A couple stories circulating in the media recently had levels of ridiculousness so high (admittedly an easy bar to reach nowadays) that they inspired me to explore a topic near and dear to my heart: how silent films can help us understand history. Better. Much better, since it helps to, you know, see history, at least from the 1880s onwards. And I want to show how a deeper understanding of history isn’t just some neat perk to help add more trivia nuggets to your noggin, but something that can have huge real-word ramifications–especially today.

Image result for 1920s newspaper reading
“Yup, those are high levels of ridiculousness alright.”

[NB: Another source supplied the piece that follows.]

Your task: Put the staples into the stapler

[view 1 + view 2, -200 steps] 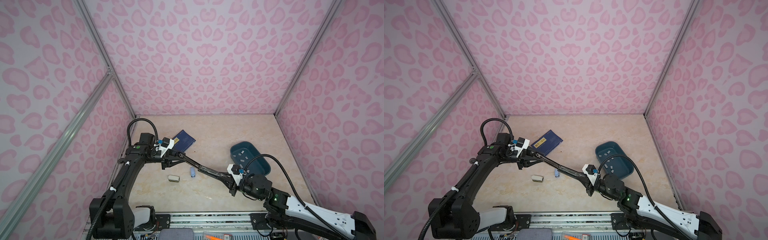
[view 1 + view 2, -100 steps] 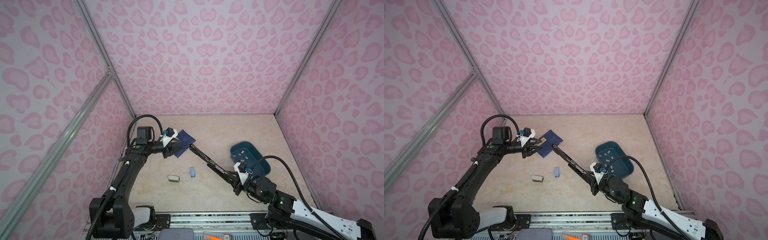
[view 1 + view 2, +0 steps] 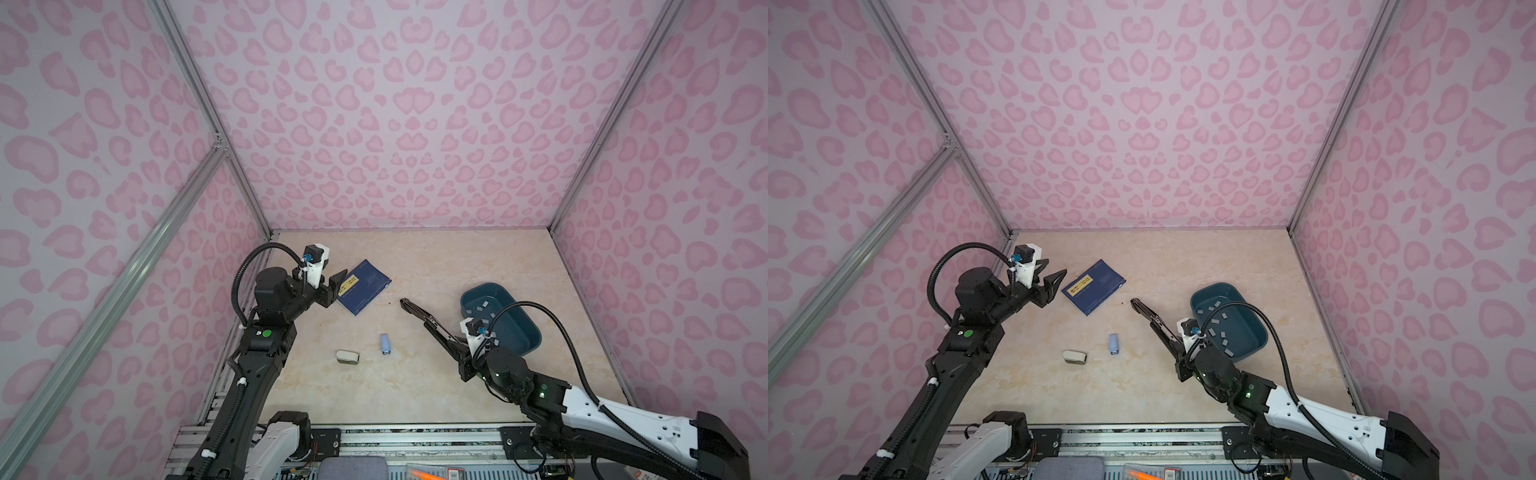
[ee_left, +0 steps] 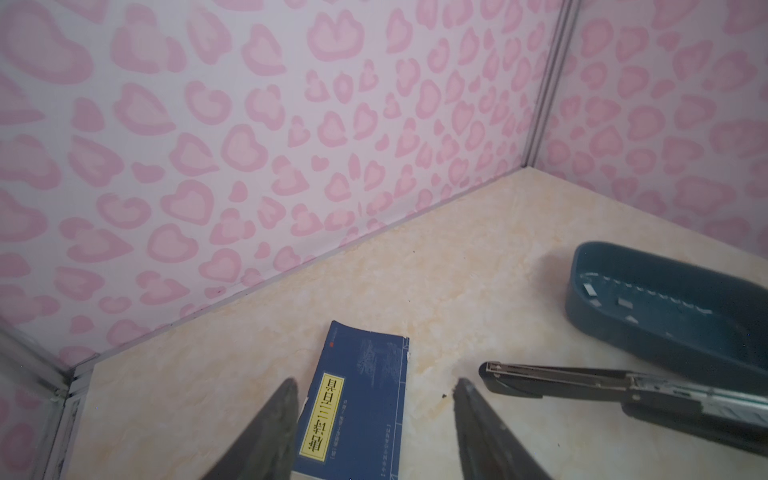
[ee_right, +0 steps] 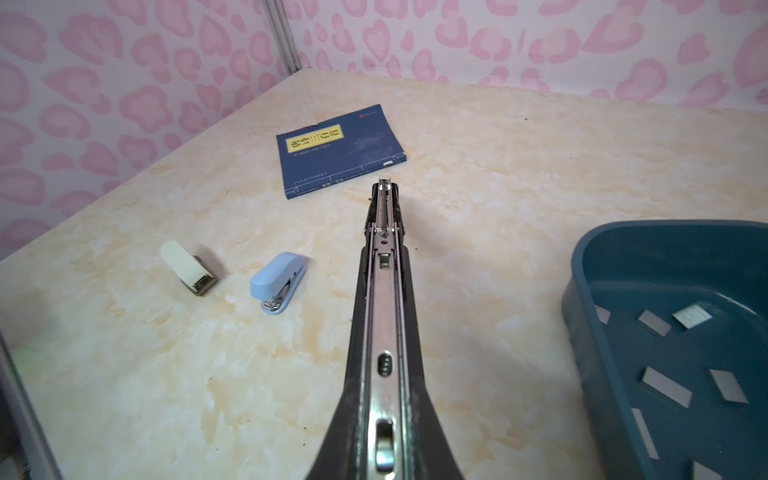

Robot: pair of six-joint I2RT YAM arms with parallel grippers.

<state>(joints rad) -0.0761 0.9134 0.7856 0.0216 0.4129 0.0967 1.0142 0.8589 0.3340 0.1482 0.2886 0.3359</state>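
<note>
A long black stapler with its metal channel facing up is held by its rear end, low over the table, pointing at the book. My right gripper is shut on that end. My left gripper stands open and empty at the book's left edge, well apart from the stapler's tip. The staples, several small grey strips, lie loose in the teal tray just right of the stapler.
A blue book lies flat at the back left. A small light-blue stapler and a small cream one sit on the table's middle-left. Pink patterned walls enclose three sides.
My left gripper has let go of the stapler's front end, opened, and drawn back left toward the book. My right arm has pulled the stapler away to the right.
</note>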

Now, I like discussing overall societal trends in this blog in a generalized fashion, but I usually avoid specific news stories. Partly because the blog doesn’t need to get super dated (my blog topic’s already dated, thank yew very much), and mainly because I really don’t feel like bringing the soul-sucking, fang-dripping, grinning, oozing specter of politics into my teensy corner of the blogosphere. That denizen of the Hellmouth can stay in the Buffy the Vampire Slayer universe, okay–and besides, it’s infesting everything enough as it is. So while the following two stories are easy to discuss in a polarizing political fashion, they’re also very much related to general societal trends. I’ll allow it!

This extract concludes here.